- **What you should do**:
Where the listing below has a line with "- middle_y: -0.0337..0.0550", write out exactly that line and every line after it, stopping after the line with "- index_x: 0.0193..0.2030".

- **Given data**:
- - - -

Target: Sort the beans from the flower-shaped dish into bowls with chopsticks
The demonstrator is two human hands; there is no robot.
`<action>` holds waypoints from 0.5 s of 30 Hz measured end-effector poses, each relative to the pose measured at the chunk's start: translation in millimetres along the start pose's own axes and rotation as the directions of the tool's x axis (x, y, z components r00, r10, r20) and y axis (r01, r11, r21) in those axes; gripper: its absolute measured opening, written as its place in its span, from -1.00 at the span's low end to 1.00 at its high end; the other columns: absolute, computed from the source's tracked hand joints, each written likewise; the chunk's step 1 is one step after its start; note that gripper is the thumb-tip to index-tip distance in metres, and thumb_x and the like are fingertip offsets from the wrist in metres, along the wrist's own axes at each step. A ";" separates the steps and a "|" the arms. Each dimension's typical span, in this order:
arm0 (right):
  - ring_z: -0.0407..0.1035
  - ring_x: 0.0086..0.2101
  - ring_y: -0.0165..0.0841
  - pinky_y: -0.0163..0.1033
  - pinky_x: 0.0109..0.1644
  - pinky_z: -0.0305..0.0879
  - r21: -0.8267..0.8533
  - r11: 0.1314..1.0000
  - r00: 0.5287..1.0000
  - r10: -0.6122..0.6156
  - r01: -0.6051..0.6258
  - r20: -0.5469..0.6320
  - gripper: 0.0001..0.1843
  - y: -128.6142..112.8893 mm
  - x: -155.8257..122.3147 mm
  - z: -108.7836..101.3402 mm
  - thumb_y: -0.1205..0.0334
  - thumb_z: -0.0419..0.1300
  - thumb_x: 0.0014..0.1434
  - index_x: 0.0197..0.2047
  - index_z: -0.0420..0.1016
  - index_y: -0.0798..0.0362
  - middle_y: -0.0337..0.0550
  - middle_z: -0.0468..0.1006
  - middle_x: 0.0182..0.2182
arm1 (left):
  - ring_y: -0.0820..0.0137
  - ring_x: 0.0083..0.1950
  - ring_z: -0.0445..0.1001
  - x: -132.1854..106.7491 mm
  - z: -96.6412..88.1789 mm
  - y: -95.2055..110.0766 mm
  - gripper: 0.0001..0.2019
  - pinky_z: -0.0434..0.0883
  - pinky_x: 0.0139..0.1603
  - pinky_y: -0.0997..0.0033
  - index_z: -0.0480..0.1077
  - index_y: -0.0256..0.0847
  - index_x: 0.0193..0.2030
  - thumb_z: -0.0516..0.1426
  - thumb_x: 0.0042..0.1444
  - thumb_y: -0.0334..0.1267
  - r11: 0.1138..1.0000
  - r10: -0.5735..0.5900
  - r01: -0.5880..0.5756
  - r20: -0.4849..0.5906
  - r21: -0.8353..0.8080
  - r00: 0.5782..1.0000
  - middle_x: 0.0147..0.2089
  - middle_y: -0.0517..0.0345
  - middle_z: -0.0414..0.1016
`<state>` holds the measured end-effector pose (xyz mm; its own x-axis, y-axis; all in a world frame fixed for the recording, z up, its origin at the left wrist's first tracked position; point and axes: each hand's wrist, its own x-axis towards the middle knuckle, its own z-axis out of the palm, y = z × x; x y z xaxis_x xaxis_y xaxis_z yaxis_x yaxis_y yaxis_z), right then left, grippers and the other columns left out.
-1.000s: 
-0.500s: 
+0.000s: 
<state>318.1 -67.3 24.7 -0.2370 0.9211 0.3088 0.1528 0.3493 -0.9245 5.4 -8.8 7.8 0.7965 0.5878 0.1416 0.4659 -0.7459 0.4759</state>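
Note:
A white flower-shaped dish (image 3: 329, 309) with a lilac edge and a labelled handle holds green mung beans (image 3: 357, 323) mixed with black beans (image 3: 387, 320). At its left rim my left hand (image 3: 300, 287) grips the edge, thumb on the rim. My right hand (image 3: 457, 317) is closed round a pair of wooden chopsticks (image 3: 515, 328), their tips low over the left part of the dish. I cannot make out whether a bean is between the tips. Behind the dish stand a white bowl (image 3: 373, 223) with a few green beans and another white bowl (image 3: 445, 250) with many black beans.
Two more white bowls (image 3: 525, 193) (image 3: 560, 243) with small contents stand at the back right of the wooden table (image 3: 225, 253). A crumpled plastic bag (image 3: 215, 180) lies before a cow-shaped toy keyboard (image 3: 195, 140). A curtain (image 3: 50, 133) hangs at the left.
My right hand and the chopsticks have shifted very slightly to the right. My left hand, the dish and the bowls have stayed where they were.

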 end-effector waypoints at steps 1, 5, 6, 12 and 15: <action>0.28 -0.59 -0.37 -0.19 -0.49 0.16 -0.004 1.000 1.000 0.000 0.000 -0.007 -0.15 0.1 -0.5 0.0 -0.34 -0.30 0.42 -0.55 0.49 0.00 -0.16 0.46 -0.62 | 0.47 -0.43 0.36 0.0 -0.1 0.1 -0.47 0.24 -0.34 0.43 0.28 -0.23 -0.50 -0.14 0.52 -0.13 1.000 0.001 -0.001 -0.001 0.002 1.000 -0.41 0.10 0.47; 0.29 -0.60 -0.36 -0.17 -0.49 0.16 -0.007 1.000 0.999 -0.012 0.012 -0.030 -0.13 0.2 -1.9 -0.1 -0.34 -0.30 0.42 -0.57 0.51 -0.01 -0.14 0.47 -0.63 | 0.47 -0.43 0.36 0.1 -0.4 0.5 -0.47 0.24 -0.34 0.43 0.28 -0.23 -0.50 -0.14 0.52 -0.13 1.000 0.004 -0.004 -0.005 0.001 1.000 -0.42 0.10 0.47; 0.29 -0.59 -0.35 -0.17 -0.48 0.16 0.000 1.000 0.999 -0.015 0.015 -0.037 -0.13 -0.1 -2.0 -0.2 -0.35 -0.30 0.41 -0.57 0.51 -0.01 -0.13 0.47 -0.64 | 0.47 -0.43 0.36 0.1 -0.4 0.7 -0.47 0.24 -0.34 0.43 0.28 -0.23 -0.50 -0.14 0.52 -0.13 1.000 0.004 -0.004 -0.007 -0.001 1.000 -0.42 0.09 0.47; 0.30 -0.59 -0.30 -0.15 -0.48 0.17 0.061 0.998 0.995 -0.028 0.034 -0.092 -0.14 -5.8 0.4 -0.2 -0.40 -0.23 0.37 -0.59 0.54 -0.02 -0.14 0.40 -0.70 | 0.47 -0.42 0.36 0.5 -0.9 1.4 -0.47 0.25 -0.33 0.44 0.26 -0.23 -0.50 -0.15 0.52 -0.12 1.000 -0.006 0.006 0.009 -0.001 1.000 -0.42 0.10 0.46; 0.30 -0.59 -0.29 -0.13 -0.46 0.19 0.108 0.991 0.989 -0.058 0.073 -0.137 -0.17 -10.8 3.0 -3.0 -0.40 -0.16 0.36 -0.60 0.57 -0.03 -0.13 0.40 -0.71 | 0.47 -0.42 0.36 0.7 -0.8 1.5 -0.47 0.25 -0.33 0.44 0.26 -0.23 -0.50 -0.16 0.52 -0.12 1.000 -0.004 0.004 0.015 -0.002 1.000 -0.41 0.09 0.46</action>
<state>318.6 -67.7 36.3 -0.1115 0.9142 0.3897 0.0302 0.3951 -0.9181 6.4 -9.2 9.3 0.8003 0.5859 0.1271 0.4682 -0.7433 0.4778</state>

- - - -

- **Solution for this problem**:
  - middle_y: -0.0337..0.0550
  - middle_z: -0.0468..0.1006
  - middle_x: 0.0182..0.2182
arm1 (left):
  - ring_y: -0.0820..0.0137
  - ring_x: 0.0083..0.1950
  - ring_z: -0.0445..0.1001
  - x: -132.1854..106.7491 mm
  - z: -96.6412..88.1789 mm
  - y: -95.2055..110.0766 mm
  - gripper: 0.0001..0.2019
  - pinky_z: -0.0434..0.0883
  - pinky_x: 0.0139..0.1603
  - pinky_y: -0.0997..0.0033
  - index_z: -0.0480..0.1077
  - index_y: -0.0256..0.0847
  - index_x: 0.0193..0.2030

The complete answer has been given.